12 Days of Gabriel–A series of vignettes told from Gabriel’s POV:

Mad for You #8

“Are we still on for lunch today?”

Her voice held nothing of the strain and confusion from this morning. Emma sounded hopeful, as if last night and my ensuing distance was a thing of the past. How I wish it was. How I wished Embry would let go, how I wished I hadn’t been so supremely arrogant to think I could dismiss her as I’d dismissed all the others before her.

I sighed, hating the fucking predicament I’d put myself in. “I would love nothing more, Emma. I’m afraid I can’t though. I’ve got a ton of paperwork to get through.”

Her answer came immediately. “Oh, it’s okay. I’m sorry to bother you.”

I heard the rejection in her voice, the panicked resistance to feeling it and the emotional disconnection that was so natural to Emma as breathing. One day I hoped to be someone she could trust with her full range of emotions. Someone capable of showing her it was okay to be vulnerable, to need me.

Today wasn’t that day. Maybe never.

Agony, much like what I’d felt when she rejected me after Prom, attacked. It was a true physical sensation, one that barely left me with breath. I grabbed my desk, leaning forward as if to keep her from disconnecting the call. “Emma, wait!”

“Yes?”

I didn’t know what to say. I couldn’t confide in Emma and tell her the truth about this afternoon. She’d want to know everything, as was her right, but I wasn’t ready for her to know the whole ugly truth of how I’d been living since my father died.

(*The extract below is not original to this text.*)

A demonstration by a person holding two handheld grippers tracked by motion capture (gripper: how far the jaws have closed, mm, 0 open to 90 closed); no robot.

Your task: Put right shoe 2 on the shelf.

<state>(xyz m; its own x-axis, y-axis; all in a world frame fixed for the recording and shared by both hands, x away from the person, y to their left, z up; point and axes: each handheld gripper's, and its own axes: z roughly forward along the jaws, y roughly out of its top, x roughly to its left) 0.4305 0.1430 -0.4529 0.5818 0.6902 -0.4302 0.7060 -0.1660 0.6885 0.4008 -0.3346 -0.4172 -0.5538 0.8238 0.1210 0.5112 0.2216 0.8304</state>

Once again the real fear that I wasn’t good enough for her came up to choke me. I couldn’t find the words to make things right. Closing my eyes, I leaned back in my chair. “I’m sorry for this. I’ll make it up to you. I promise.”

“You don’t have to apologize, Gabriel. There’s nothing to make up. Things happen. We’ll have lunch another day, okay?”

Sweet, sweet Emma didn’t understand what I was really saying. How could she? Why would she ever suspect that I’d come to close to getting engaged with my Submissive? Hell, why would she ever think that I was the way I was?

Sitting there alone in my office, I couldn’t help but wonder it too. Why did I have to be this way? Why couldn’t I just be as simple as I presented?

Why?

I didn’t know. So all I could say was “I will make it up to you,” and prayed I could keep my word to her without breaking her heart in the process.